Well, we do it in general because people like stories, particularly neatly structured ones. That’s why there are only seven plots. We do it in football, in particular, because the structure of the sport inflates the importance of randomness in game outcomes.
According to ESPN.com, football teams only play 16 games in the regular season, and the average team will run and defend against about 150 plays per game (offense, defense, and special teams), with a little room on either side of that figure depending on the pace of play their team favors, for a total of 2400 plays per team per season. Compare this with, say, basketball, where a team plays 82 games per regular season, with between 90 and 100 possessions per game, for a total of about 8000 plays per team per season. At the individual level, the average starter on a football team takes part in about 1000 plays per season, give or take a few dozen snaps depending on their position, role on the team, and the pace their team favors. With the average play taking about six seconds (although estimates vary from as low as four to as high as eight seconds per play, I’m taking the middle estimate because I don’t want to include plays that are started and then immediately stopped due to penalties or timeouts being taken), that translates to about 134 minutes of total game action for an average starter per season. NBA starters, meanwhile, play about 35 minutes per game, and can log upwards of 2000 minutes of game time per season.

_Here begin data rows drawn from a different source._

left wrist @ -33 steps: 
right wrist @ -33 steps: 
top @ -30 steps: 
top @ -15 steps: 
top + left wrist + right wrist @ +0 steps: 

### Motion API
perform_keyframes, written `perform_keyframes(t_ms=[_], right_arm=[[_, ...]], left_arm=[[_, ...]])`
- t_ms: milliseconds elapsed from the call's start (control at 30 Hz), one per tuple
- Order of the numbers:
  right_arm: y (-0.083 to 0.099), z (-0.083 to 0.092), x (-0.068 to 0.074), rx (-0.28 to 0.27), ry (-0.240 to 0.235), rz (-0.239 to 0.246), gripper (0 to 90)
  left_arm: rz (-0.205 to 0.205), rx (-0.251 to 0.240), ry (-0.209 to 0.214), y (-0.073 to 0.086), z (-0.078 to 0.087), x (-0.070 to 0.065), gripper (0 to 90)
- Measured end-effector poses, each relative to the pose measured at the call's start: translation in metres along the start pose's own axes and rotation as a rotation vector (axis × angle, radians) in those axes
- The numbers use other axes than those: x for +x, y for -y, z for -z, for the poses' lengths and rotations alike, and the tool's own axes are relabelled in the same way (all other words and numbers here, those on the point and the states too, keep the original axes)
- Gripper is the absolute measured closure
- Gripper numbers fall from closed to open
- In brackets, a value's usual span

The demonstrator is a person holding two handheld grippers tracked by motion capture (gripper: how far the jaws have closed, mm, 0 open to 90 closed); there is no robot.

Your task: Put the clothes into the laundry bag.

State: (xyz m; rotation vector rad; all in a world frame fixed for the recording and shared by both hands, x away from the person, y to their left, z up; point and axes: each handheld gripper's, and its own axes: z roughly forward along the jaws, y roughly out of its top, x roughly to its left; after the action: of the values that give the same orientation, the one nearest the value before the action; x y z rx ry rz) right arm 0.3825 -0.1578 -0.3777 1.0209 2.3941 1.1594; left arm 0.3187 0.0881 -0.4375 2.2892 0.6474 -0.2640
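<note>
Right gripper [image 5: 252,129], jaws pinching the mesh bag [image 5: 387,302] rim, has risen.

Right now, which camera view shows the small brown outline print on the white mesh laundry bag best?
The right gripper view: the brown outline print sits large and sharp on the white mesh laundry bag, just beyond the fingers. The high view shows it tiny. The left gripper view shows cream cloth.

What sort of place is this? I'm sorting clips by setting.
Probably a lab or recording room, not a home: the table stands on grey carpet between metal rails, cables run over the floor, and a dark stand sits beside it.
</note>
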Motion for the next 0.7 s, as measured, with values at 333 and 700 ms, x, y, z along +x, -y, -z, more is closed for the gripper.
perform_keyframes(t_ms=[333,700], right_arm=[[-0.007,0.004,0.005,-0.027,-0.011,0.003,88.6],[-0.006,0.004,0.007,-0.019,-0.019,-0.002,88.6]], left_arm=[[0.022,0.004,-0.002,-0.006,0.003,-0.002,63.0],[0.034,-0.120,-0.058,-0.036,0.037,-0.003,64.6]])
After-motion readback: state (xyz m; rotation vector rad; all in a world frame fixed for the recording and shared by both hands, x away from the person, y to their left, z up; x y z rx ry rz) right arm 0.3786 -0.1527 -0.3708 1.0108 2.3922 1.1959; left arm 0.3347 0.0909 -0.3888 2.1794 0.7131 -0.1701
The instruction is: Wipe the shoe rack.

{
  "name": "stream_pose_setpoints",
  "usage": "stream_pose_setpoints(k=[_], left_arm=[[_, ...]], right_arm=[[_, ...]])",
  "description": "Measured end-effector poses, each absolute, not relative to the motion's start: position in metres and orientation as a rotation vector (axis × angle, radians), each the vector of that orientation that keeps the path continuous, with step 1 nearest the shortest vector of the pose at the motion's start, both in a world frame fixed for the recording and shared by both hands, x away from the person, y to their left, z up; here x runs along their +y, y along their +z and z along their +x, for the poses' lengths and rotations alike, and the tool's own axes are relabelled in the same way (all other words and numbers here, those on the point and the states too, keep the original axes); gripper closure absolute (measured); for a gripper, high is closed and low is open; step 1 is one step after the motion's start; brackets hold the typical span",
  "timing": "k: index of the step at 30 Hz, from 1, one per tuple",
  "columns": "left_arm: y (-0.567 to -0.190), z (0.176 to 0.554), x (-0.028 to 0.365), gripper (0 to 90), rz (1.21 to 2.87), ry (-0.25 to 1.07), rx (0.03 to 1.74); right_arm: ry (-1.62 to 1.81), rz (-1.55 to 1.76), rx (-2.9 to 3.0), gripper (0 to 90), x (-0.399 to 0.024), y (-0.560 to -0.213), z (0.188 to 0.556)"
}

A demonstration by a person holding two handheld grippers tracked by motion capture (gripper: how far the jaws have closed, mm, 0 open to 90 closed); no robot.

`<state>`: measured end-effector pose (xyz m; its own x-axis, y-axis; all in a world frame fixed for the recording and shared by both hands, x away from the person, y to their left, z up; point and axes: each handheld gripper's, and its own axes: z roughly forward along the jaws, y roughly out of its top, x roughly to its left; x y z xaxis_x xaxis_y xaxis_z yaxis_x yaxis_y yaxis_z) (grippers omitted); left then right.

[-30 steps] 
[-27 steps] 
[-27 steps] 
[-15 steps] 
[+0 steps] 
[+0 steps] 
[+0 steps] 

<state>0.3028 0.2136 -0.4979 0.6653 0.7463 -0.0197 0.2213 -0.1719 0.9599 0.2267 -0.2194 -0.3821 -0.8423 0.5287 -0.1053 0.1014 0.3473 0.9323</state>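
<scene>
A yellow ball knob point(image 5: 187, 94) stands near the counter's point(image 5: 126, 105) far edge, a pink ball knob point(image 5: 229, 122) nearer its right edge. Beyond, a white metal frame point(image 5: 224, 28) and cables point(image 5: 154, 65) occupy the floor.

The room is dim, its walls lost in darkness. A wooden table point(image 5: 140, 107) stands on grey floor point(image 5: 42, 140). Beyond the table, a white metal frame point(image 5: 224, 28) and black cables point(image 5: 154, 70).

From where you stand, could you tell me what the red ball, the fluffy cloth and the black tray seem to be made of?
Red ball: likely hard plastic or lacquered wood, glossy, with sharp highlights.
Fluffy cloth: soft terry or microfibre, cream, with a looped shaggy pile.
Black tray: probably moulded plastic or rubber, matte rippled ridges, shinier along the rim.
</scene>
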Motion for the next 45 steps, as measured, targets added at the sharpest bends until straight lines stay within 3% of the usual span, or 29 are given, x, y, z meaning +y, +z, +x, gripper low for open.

This isn’t to impugn the toughness or hard work of NFL players. Rather, it’s to emphasize just how few plays happen in an NFL season relative to other sports. A whole NFL season can be a very small sample size, statistically speaking. This makes it hard to make predictions with a high success rate, because there: a) isn’t enough data for a given season in the first place, and b) the data you do have could be highly influenced by randomness. In football, it’s really, really easy to misconstrue randomness as something other than chance. To cover this up, we craft narratives. A player isn’t exceeding our expectations because he got lucky or because we were influenced by recency bias; he’s doing so because he wants to stick it to all the haters out there. A team didn’t unexpectedly collapse because they had a lot of bad breaks in a short period of time; they did so because they quit on their coach, or because the locker room was toxic.
Now, having said all that, there’s a caveat: I don’t mean to say that narrative doesn’t have a place in football, or that we’re all trapped in a meaningless, inexpressibly large and chaotic universe that doesn’t care if we succeed or fail. Narratives can be embraced by players and coaches, too, and if a player or team plays with confidence and competence because they buy into a narrative, that obviously influences outcomes on the field. More importantly, even if you take them with a few grains of salt, narratives are fun. It’s fun to see your irrational biases validated. I, as a person irrationally attached to the Patriots, would have a lot of fun watching them become a machine powered by hate, and I definitely want to see them disembowel anyone who had a hand in creating a world where I had to write “Ballghazi” something like 30 times in my most recent column. Even knowing that things could fall apart at any minute, it’s fun to buy into something. And football, in spite of everything, should be fun.